Fergus clapped his hands. ‘We’re going to run out of time for more paintings. I’ll tell you about the house another day.’ He flung open the door to the larger drawing room and his tummy gave an audible rumble. ‘Above the mantelpiece is a portrait of the 1st Earl’s brown-eyed wife Ruth painted by Ramsay in 1764.’

  ‘Gaw, she’s beautiful,’ said Giles.

  ‘Ramsay was an eminent painter at the time, which is why I wanted to point it out, but we must continue. You can come back and study this another time.’

  We were chivvied out and into the billiards room.

  ‘Are you all familiar with the concept of the Grand Tour?’

  ‘Rounding off the education for sons of the aristocracy,’ said Giles, proudly.

  ‘Exactly. Young men were sent to the Continent to…’

  ‘Sow their wild oats,’ Ewen interrupted.

  Giles sniggered.

  ‘More importantly,’ said Fergus, ‘to see first-hand the great paintings of famous artists such as Raphael and Titian, the cities of the Renaissance and the remains of classical civilisations.’ He gave a great sweep with his right arm. ‘All the watercolours hanging around this room were painted by the 2nd Earl under the tutorship of Gavin Hamilton.’

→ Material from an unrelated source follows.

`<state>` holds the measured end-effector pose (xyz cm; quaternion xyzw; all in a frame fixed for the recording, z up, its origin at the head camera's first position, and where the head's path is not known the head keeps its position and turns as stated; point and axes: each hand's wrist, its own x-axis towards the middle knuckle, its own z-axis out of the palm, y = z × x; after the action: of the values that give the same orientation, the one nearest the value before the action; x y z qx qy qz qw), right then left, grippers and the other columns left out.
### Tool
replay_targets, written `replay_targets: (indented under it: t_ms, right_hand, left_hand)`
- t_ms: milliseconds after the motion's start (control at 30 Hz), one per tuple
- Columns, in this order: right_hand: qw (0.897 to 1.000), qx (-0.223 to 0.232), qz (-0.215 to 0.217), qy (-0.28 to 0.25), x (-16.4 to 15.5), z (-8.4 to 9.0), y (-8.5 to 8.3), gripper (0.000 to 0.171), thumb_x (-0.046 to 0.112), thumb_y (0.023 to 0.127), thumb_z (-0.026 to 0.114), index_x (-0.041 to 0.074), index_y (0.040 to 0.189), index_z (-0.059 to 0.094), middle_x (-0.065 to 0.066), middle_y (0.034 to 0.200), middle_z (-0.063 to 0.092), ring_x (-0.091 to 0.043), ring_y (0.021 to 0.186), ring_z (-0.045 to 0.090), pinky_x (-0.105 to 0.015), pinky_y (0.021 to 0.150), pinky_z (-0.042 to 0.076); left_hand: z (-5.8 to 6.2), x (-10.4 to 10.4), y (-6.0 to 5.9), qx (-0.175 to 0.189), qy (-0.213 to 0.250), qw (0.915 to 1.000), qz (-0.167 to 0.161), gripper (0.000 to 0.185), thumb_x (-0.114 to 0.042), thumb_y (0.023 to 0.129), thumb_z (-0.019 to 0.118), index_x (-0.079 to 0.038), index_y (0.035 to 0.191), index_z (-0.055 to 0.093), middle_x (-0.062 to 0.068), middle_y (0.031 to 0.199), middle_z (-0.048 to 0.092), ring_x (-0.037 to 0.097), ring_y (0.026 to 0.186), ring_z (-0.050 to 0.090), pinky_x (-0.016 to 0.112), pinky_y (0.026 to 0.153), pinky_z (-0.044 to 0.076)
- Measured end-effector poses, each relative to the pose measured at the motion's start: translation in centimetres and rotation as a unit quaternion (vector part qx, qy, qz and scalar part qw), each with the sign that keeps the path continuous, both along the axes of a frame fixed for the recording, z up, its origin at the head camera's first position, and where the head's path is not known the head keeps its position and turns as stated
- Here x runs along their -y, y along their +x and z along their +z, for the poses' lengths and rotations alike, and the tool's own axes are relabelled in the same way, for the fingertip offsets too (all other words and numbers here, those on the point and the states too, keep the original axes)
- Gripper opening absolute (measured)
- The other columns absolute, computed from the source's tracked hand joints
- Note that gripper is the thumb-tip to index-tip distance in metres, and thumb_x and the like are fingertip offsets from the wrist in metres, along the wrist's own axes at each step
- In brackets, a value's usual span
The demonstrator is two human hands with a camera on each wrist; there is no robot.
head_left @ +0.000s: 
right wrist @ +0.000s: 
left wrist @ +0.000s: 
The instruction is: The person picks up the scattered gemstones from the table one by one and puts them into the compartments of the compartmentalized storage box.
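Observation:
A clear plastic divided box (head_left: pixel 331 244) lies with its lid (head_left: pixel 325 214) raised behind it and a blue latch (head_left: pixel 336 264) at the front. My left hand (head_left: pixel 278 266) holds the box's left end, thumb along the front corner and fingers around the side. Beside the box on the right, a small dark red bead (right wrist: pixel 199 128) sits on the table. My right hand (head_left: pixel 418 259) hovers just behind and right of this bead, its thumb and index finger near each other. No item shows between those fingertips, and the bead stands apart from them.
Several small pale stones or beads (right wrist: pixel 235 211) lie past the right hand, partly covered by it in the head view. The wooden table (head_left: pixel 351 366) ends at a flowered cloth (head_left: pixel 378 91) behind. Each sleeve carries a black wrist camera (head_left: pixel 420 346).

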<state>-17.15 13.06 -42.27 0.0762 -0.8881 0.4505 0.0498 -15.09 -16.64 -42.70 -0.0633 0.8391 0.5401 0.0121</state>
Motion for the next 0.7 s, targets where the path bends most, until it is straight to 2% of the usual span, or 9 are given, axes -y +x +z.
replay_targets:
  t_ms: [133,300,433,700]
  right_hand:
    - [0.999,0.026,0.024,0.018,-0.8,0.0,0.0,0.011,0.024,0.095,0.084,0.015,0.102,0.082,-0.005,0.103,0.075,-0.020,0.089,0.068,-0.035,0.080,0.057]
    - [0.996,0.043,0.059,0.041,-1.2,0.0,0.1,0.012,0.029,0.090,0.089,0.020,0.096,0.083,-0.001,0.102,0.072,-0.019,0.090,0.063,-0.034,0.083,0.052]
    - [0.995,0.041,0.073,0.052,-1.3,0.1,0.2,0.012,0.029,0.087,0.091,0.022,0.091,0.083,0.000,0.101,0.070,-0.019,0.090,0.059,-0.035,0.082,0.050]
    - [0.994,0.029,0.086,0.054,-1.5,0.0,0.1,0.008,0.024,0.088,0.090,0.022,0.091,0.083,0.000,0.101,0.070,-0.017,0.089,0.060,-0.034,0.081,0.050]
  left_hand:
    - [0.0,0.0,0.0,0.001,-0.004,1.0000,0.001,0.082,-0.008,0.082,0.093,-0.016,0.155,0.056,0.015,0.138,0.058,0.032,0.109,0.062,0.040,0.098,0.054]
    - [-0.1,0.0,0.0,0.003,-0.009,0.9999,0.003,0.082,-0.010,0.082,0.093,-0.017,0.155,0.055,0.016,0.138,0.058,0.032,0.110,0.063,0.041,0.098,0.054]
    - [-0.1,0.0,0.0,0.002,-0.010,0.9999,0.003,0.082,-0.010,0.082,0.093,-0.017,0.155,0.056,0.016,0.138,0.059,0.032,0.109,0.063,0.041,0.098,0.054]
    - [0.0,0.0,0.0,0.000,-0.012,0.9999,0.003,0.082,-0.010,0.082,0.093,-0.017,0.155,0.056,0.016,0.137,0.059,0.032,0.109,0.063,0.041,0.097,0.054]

  ‘That’s the interior of the Pantheon, ain’t it,’ said Lianne pointing at one.

  ‘Yes,’ said Minty, ‘and look, here’s the temple of Athene – I love the Greeks.’

  ‘How do you know all about the Greeks?’ said Shane.

  ‘We had an art history trip there last year.’

  ‘Me too,’ said Giles.

  ‘What? Your school paid for that?’

  ‘No, Mummy and Daddy did.’

  ‘Fergus, did you say these were painted by your relation?’ I asked and he nodded.

  ‘So, are there still artists in your family?’

  ‘I’m an artist,’ blurted Ewen and I suddenly realised why Zoe had warned me he might want to join the course. Rupert, thank you Rupert, diverted our attention.

  ‘I like that painting.’ He was pointing towards a magnificent full-length portrait of a young man wearing the most beautiful blue silk and standing in front of a classical landscape.

  ‘That’s the 2nd Earl, painted by Pompeo Batoni.’ Fergus shone the torch at the horizon highlighting the towers of the Vatican in the distance.